(Stored data)
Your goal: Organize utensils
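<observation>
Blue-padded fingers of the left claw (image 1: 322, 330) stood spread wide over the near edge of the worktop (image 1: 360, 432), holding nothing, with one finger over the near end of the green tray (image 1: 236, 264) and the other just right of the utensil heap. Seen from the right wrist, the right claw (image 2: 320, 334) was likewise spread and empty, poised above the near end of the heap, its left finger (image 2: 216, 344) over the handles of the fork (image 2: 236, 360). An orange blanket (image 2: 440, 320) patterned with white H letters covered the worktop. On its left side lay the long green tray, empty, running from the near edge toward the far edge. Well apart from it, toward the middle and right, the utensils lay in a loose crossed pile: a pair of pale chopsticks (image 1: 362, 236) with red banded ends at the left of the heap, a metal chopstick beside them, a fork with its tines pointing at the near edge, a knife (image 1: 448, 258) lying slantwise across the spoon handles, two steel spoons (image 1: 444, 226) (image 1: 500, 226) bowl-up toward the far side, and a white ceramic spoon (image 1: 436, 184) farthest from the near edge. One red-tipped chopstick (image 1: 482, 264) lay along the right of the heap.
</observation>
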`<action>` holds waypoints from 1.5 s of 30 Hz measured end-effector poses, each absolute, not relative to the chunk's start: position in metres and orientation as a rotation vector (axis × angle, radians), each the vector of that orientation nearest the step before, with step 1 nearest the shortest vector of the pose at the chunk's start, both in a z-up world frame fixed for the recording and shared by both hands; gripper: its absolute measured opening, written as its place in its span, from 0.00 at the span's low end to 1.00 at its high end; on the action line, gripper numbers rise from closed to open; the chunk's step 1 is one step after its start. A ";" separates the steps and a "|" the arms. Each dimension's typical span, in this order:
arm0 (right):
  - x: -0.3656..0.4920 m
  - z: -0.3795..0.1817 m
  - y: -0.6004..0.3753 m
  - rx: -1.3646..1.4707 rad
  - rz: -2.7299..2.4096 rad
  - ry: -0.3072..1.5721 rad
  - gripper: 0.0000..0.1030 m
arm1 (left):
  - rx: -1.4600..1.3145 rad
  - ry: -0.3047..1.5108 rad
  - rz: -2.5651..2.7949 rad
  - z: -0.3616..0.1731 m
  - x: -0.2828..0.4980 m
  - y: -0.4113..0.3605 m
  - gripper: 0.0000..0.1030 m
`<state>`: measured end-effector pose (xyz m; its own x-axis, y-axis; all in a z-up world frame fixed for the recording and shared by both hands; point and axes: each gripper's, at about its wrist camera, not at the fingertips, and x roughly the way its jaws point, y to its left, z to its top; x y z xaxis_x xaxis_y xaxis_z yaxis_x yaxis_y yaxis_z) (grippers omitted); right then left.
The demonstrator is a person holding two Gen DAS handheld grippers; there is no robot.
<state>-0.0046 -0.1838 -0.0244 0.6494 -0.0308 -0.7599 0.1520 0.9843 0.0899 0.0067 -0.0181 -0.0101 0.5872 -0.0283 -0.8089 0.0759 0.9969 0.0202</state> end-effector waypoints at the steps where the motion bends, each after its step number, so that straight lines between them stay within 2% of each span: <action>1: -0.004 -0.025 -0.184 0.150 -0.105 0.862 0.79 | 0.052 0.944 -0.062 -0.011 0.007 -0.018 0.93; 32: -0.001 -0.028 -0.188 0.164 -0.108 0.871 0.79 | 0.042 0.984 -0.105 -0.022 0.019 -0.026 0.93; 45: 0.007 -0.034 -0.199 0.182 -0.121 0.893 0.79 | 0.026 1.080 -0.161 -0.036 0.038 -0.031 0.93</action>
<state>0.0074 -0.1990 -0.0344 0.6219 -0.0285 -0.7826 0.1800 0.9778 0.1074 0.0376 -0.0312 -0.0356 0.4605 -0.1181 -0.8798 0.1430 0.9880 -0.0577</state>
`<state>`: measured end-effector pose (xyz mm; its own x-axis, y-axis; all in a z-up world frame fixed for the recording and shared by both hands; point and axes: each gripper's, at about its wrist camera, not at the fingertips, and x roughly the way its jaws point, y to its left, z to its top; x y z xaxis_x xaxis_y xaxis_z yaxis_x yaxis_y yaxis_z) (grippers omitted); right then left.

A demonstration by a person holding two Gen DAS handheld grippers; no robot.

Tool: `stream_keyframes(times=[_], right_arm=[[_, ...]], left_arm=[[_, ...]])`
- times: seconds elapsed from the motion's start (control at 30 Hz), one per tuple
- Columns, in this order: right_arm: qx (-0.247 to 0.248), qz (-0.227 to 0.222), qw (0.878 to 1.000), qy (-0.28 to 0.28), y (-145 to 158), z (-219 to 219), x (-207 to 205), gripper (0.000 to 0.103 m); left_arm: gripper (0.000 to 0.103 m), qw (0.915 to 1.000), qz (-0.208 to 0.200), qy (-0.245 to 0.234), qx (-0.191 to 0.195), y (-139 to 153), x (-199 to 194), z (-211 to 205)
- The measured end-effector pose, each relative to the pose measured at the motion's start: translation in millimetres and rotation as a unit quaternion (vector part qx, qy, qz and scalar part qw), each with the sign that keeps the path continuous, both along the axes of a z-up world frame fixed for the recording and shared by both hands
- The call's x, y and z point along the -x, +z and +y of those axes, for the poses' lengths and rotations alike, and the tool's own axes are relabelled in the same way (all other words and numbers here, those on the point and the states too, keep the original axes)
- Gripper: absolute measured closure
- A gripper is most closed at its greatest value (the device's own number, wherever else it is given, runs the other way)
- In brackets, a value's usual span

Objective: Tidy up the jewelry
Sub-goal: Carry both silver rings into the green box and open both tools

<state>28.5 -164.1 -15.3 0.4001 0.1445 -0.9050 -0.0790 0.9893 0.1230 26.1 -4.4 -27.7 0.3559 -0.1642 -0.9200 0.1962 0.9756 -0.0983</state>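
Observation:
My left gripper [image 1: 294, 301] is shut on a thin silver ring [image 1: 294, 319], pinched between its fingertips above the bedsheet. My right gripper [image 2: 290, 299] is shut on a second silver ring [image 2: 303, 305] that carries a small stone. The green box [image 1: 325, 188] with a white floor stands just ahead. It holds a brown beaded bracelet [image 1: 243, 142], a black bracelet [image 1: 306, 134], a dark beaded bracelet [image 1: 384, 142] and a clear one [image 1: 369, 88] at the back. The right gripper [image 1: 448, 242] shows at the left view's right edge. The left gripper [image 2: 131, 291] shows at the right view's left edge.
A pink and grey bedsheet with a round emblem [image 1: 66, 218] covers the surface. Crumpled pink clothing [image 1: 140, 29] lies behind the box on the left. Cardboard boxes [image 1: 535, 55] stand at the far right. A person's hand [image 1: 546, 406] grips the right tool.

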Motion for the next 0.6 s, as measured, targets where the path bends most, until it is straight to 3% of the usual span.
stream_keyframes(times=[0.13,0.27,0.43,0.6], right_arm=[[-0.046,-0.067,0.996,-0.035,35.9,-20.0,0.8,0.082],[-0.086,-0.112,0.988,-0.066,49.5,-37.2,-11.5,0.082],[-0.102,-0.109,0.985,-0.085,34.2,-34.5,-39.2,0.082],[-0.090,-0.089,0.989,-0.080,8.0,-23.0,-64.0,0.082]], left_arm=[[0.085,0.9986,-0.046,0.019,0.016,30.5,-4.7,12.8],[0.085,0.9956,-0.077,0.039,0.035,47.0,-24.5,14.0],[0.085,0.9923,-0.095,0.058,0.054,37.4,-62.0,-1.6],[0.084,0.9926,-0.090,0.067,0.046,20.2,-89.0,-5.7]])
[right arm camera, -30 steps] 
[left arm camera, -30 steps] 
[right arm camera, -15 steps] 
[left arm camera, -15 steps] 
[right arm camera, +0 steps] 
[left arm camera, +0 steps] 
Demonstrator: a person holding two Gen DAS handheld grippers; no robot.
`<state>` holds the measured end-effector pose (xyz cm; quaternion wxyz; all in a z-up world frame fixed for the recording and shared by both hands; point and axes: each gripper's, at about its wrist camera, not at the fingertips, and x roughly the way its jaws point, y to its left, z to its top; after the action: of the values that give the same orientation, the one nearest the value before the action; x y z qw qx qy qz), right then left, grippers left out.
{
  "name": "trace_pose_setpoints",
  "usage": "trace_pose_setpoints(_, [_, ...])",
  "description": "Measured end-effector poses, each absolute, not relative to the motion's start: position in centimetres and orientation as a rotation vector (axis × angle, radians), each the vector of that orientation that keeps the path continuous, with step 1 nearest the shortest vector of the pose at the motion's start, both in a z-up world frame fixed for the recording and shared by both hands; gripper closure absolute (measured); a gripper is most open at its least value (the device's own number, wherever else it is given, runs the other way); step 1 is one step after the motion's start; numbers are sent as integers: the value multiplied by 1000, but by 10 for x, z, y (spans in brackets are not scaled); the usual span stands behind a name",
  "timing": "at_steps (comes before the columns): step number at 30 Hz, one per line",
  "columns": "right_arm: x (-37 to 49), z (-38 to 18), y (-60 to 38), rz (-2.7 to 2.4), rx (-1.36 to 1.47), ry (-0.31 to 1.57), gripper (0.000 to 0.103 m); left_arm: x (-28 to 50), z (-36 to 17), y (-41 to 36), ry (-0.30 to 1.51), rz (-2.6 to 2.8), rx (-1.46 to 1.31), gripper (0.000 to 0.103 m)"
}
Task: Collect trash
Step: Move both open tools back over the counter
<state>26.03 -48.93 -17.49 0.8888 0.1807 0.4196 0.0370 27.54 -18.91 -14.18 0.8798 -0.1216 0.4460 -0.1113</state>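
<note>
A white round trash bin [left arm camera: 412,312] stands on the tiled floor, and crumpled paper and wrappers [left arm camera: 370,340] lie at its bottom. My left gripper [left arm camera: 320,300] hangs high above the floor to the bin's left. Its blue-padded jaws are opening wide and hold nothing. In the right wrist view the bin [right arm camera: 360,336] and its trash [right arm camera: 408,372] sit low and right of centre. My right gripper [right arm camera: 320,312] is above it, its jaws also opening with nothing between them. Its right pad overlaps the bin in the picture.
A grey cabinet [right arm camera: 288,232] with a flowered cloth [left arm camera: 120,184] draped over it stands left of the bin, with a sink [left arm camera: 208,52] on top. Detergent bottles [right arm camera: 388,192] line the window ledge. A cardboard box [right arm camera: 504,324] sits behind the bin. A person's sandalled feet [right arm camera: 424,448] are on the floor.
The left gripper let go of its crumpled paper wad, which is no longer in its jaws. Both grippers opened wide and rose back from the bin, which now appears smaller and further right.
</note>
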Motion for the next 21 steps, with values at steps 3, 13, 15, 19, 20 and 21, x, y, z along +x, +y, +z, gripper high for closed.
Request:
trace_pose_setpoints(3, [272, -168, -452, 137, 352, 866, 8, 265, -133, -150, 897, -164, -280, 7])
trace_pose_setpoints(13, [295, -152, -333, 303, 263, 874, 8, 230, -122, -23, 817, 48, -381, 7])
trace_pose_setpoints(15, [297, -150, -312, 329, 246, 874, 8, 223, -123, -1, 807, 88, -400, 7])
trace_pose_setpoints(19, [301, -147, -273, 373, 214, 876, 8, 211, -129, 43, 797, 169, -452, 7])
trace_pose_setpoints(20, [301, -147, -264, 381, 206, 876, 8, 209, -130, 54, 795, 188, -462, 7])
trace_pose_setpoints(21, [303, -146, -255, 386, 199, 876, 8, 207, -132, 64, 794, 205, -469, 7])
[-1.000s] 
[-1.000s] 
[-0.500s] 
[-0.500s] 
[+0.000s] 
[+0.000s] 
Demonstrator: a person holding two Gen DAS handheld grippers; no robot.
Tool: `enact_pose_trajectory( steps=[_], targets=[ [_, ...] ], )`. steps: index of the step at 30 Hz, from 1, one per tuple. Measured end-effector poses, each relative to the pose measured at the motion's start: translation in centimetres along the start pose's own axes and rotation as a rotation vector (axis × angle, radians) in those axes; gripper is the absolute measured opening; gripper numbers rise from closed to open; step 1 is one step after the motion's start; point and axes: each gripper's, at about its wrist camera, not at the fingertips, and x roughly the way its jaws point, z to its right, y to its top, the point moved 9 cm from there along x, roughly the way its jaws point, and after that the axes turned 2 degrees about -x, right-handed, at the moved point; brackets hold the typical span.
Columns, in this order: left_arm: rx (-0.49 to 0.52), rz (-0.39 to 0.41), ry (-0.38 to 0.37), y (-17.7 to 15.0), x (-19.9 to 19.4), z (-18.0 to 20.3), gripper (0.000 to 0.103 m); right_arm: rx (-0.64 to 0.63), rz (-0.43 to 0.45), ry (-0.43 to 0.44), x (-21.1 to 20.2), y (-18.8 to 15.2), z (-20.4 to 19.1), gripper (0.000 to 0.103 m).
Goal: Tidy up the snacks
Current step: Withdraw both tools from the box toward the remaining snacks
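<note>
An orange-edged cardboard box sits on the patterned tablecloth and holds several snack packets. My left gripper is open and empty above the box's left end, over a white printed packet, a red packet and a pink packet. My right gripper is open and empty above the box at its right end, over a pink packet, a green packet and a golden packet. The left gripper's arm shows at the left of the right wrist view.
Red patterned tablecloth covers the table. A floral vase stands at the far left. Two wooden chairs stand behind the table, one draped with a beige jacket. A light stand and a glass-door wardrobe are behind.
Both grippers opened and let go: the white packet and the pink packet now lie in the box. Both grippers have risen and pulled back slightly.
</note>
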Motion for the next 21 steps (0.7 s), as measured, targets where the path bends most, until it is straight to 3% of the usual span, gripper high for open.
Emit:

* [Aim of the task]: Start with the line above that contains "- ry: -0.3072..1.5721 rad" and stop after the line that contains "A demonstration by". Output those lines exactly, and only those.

* [Task result]:
  - ry: -0.3072..1.5721 rad
  - gripper: 0.0000..0.1030 m
arm1 (left):
  - rx: -1.4600..1.3145 rad
  - ry: -0.3047..1.5108 rad
  - rz: -2.5651..2.7949 rad
  - z: -0.3616..0.1731 m
  - x: -0.2828..0.4980 m
  - y: -0.4113..0.3605 m
  - gripper: 0.0000..0.1030 m
`<state>`: measured end-effector pose (xyz m; its own x-axis, y-axis; all in a z-up world frame fixed for the recording and shared by both hands; point and axes: each gripper's, at about its wrist camera, not at the fingertips, and x roughly the way its jaws point, y to its left, z to its top; x y z xaxis_x xaxis_y xaxis_z yaxis_x yaxis_y yaxis_z) (grippers omitted); right then left.
The demonstrator is a person holding two Gen DAS handheld grippers; there is no robot.
<state>-0.0046 -0.1838 -0.0244 0.6494 -0.0308 -0.7599 0.1520 0.9843 0.0899 0.0067 -0.0181 -0.0101 0.5872 -0.0283 -0.8089 0.0759 0.9969 0.0202</state> end-effector waypoints at the steps where the motion bends, each after its step number, so that straight lines between them stay within 2% of each span: <action>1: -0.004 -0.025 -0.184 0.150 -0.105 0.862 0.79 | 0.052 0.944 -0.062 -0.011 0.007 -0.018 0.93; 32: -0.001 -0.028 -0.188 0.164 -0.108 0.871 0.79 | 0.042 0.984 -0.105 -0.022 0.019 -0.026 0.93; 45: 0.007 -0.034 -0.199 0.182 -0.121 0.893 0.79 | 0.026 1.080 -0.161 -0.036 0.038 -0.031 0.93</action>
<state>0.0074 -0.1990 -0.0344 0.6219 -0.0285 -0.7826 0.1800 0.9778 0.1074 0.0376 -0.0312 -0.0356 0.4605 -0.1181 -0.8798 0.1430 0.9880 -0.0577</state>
`<state>`: measured end-effector pose (xyz mm; its own x-axis, y-axis; all in a z-up world frame fixed for the recording and shared by both hands; point and axes: each gripper's, at about its wrist camera, not at the fingertips, and x roughly the way its jaws point, y to its left, z to its top; x y z xaxis_x xaxis_y xaxis_z yaxis_x yaxis_y yaxis_z) (grippers omitted); right then left.

A demonstration by a person holding two Gen DAS handheld grippers; no robot.

The submitted response is complete.